Kirk was the genuine kind of guy who quite apparently always wanted to follow his heart. He quit Vancouver Community College after just one semester because he felt that wasn’t for him and pursued and earned his commercial pilot licence.
But there was a downturn in the industry back in 1978-79 and he wanted a stable job. A close family friend, Paul Sanghera, a Vancouver police officer who died on duty in 1982, dared him to join the police – and he did.
Kirk got to familiarize himself with the Indo-Canadian community even more as he worked as a cop in the Fraser-Marine Drive-Ross Street area in 1982-83 before moving to traffic and later to north-east Vancouver.
But in 1990, he decided to move to the Valley because he and his family craved a country lifestyle. So he joined the Matsqui police force, which later became Abbotsford Police.
Kirk said: “I thoroughly enjoyed the country lifestyle. My dad had owned a farm many, many years ago in Richmond and I thoroughly enjoyed that lifestyle in the country, the open spaces. So my wife and I at that time decided what better place to raise our family than in the Valley and we decided on Matsqui and we found it a great place to live.”
Kirk lived with his wife Wendy and daughter Stephanie.
In Abbotsford police, he held a variety of positions, working as a dog handler and then switching to traffic.
In 2000, he got the opportunity to work as the media liaison officer, a really challenging job. He had been the backup for the previous media guy in 1999.
One day the police chief asked Kirk if he’d like the media liaison job and he said ‘yes,’ “not knowing how much work would be involved.” He had thought he was looking at the job two years down the road – but it came to him within a month
Kirk said: “Then the chief asked me if I would be interested in taking the position, thinking it might be two years down the road. But within a month, I was in the position.’

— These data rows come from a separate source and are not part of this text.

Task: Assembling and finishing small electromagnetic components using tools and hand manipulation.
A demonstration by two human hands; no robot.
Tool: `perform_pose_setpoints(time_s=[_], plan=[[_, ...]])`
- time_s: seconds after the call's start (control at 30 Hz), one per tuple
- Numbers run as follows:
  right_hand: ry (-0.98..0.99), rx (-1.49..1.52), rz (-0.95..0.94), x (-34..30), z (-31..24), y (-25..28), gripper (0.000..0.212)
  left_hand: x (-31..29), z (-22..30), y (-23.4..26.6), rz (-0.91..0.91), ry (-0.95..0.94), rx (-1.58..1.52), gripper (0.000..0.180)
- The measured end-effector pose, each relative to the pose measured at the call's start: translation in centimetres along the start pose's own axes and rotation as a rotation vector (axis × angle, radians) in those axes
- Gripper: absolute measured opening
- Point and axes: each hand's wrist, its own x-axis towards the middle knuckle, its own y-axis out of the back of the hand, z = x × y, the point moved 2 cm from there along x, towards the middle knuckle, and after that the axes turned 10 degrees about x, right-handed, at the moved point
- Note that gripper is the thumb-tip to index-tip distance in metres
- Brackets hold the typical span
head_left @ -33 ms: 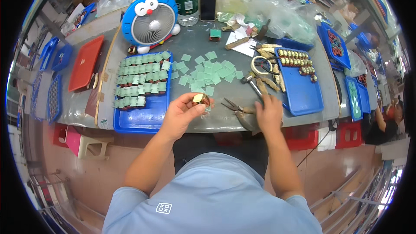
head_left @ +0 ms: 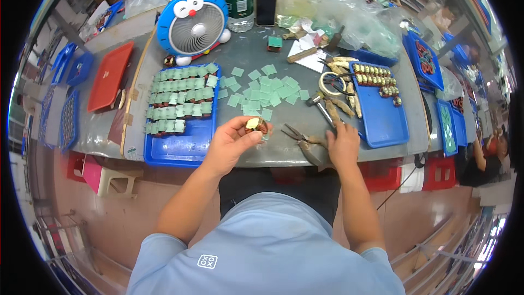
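Note:
My left hand (head_left: 234, 141) pinches a copper-wound ring coil (head_left: 256, 125) with a pale yellow top, held above the table's near edge. A green square plate shows partly beneath the coil. My right hand (head_left: 344, 145) has its fingers closed round the handle end of a hammer (head_left: 324, 110), whose head lies on the table pointing away from me. Beside that hand, open-jawed pliers (head_left: 303, 140) lie on the tabletop. Beyond my left hand is a loose heap of green square plates (head_left: 267, 92).
At left, a blue tray (head_left: 180, 155) holds rows of coils topped with green plates. Another blue tray (head_left: 385, 125) at right holds yellow-topped coils. A tape roll (head_left: 331, 83) sits near the hammer. Behind stand a blue fan (head_left: 194, 24), a bottle (head_left: 238, 3) and a phone (head_left: 266, 6).
The view has shifted slightly, so the whole table sits a little further right. My right hand's fingers have drawn slightly down the hammer's handle. My left hand still holds the coil.

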Motion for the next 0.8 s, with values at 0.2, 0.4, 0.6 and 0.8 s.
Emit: perform_pose_setpoints(time_s=[0.2, 0.4, 0.6, 0.8], plan=[[0.095, 0.074, -0.008, 1.0, 1.4, 0.6, 0.023, 0.4, 1.1, -1.2, -0.065, -0.109, -0.027, 0.034], [-0.393, 1.068, -0.126, -2.9, -6.1, 5.8, 0.033, -0.3, 2.3, -1.2, 0.014, -0.216, 0.102, 0.035], [0.288, 0.695, -0.038, -3.6, -10.8, 8.6, 0.045, 0.5, 3.5, -2.4, 0.116, -0.048, 0.109, 0.04], [0.452, 0.382, -0.212, -2.4, -12.2, 9.8, 0.053, 0.3, 2.9, -2.9, -0.031, 0.124, -0.049, 0.039]])
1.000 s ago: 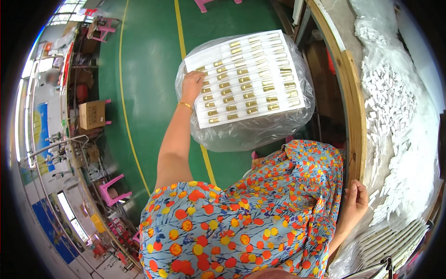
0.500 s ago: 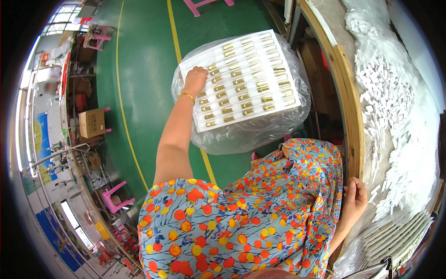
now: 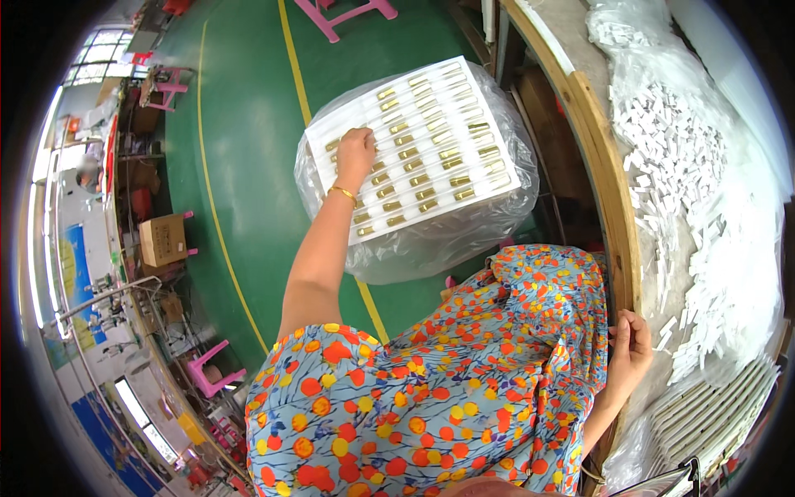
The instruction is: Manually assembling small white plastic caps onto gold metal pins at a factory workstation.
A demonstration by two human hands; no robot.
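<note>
The white tray of small gold pieces lies on a clear plastic bag above the green floor. The left hand grips its edge. The right hand curls around the wooden surface rim.

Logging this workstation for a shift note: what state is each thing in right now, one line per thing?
left hand: resting on the tray, fingers curled.
white tray: flat on a clear plastic bag, rows filled with small gold parts.
clear plastic bag: bulging, under the tray.
right hand: gripping the wooden table edge.
white pieces: heaped loose on the table.
cardboard box: closed.
</note>
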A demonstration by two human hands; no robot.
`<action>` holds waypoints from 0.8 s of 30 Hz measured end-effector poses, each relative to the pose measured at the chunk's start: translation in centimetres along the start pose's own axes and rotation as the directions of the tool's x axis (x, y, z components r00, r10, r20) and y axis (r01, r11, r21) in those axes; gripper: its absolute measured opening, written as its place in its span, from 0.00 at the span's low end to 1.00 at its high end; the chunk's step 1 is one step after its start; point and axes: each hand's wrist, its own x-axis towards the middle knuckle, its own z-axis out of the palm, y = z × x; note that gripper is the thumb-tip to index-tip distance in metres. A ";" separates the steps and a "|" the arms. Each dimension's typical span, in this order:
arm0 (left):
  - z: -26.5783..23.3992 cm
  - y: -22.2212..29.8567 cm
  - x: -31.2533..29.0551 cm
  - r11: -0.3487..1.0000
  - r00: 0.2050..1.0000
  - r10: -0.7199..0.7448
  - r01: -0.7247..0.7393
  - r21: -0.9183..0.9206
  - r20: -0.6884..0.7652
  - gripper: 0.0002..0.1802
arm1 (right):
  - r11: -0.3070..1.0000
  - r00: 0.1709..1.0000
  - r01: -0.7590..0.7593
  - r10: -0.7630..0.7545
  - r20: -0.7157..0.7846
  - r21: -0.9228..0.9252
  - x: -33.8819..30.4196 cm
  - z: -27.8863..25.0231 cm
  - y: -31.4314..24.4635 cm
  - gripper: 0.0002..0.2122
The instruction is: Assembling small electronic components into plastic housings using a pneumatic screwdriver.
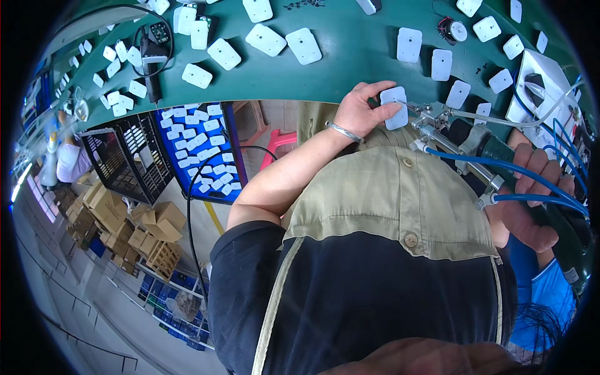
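Observation:
Between the thumb and fingers of my left hand (367, 111) is a small white plastic case (394, 116), oblong with rounded corners, held just past the near edge of the bench. My right hand (531, 178) is wrapped round the dark green body of an air-fed power screwdriver (494, 147). Metal fittings and blue hoses run along that tool. Its thin tip points left and meets the upper right part of the case, though whether it sits in a hole is too small to tell. More white cases (409, 45) lie across the bench beyond both hands.
The green bench (350, 62) spans the far side. On it are a black corded tool (152, 65), a small round motor (454, 30) and dark loose screws (304, 4). A blue tray (199, 150) of white cases and a black crate (128, 156) stand at left, near cardboard boxes (164, 220).

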 end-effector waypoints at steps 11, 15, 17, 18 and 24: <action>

Here are some parts from an interview with Kirk from a July 2003 article titled: “Role Model: Abbotsford Police Constable Shinder Kirk – Dialogue and community involvement a must to save youth”:
VOICE: Can you tell our readers about your experience dealing with Indo-Canadians as a police officer? Any changes you’ve seen in the community over the years?
Kirk: Certainly there has been an evolution within the Indo-Canadian community since I began. I was probably the fourth or fifth Indo-Canadian hired by Vancouver. So it was very novel for our community to see an Indo-Canadian officer, especially someone who could speak the language (Punjabi) – certainly there were one or two others some place in the Lower Mainland that were actually born here and spoke very, very little Punjabi. But I was raised in a Punjabi household, so that was my first language.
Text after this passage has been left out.